*** Opening of The data ***

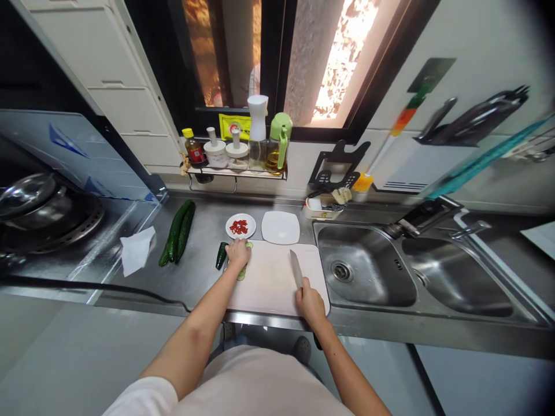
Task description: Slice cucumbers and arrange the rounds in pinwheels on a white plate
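My right hand (309, 297) is closed round the handle of a kitchen knife (296, 268), whose blade lies low over the right part of a white cutting board (271, 289). At the board's left edge, my left hand (238, 253) is curled over pale green cucumber slices (241, 274), some showing beside the fingers and below the palm. Just left of that hand a cut cucumber piece (221, 255) with dark green skin rests on the counter. Behind the board stand a small white plate of chopped red pieces (239, 227) and a bare white plate (280, 227).
Whole cucumbers (177, 232) and a white paper towel (137, 251) lie on the steel counter to the left. A pot (39, 199) sits on the stove. The double sink (366, 263) borders the board's right. A rack (238, 172) with seasoning jars and bottles hangs behind.
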### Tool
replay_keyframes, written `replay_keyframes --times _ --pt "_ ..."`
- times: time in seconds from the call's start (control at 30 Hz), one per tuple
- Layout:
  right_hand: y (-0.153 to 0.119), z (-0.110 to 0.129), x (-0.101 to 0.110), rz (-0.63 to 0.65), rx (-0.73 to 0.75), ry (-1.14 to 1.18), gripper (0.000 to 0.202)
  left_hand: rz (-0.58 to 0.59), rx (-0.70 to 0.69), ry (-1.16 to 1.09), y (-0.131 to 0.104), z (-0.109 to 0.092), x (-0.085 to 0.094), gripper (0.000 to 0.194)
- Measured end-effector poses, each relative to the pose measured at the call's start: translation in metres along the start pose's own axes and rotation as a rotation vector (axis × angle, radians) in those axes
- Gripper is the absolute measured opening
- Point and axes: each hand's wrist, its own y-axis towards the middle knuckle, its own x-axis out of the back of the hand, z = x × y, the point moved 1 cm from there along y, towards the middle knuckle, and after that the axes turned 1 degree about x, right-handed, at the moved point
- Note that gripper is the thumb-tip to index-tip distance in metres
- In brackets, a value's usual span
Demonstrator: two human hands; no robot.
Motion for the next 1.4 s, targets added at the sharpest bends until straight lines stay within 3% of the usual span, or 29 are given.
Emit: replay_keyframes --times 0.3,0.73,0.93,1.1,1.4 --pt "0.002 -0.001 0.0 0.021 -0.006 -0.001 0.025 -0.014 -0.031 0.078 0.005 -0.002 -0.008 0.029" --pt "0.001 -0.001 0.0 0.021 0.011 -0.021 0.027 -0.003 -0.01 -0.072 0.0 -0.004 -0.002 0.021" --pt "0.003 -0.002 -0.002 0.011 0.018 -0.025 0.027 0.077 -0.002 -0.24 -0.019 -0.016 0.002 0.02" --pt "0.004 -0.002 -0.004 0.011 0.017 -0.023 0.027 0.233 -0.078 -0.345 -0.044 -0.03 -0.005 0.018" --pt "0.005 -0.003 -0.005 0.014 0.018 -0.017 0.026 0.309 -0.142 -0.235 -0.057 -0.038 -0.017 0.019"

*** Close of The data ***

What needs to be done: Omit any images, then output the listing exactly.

Solution to this problem:
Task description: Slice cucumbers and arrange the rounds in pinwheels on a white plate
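My right hand (309, 297) is closed round the handle of a kitchen knife (296, 268), whose blade lies low over the right part of a white cutting board (271, 289). At the board's left edge, my left hand (238, 253) is curled over pale green cucumber slices (241, 274), some showing beside the fingers and below the palm. Just left of that hand a cut cucumber piece (221, 255) with dark green skin rests on the counter. Behind the board stand a small white plate of chopped red pieces (239, 227) and a bare white plate (280, 227).
Whole cucumbers (177, 232) and a white paper towel (137, 251) lie on the steel counter to the left. A pot (39, 199) sits on the stove. The double sink (366, 263) borders the board's right. A rack (238, 172) with seasoning jars and bottles hangs behind.
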### Tool
replay_keyframes, written `replay_keyframes --times _ --pt "_ ..."`
- times: time in seconds from the call's start (control at 30 Hz), one per tuple
- Layout:
  right_hand: y (-0.153 to 0.119), z (-0.110 to 0.129), x (-0.101 to 0.110), rz (-0.63 to 0.65), rx (-0.73 to 0.75), ry (-1.14 to 1.18), gripper (0.000 to 0.202)
  left_hand: rz (-0.58 to 0.59), rx (-0.70 to 0.69), ry (-1.16 to 1.09), y (-0.131 to 0.104), z (-0.109 to 0.092), x (-0.085 to 0.094), gripper (0.000 to 0.194)
- Measured end-effector poses, each relative to the pose measured at the call's start: translation in metres along the start pose's own axes and rotation as a rotation vector (axis × angle, radians) in those axes
- Gripper is the absolute measured opening
- Point and axes: each hand's wrist, its own y-axis towards the middle knuckle, its own x-axis out of the back of the hand, z = x × y, the point moved 1 cm from there along y, towards the middle knuckle, and after that the axes turned 1 degree about x, right-handed, at the moved point
- Note that gripper is the thumb-tip to index-tip distance in metres
- In brackets, a value's usual span
Demonstrator: two human hands; no robot.
Motion for the next 1.4 s, targets added at the sharpest bends until straight lines stay within 3% of the usual span, or 29 are given.
Emit: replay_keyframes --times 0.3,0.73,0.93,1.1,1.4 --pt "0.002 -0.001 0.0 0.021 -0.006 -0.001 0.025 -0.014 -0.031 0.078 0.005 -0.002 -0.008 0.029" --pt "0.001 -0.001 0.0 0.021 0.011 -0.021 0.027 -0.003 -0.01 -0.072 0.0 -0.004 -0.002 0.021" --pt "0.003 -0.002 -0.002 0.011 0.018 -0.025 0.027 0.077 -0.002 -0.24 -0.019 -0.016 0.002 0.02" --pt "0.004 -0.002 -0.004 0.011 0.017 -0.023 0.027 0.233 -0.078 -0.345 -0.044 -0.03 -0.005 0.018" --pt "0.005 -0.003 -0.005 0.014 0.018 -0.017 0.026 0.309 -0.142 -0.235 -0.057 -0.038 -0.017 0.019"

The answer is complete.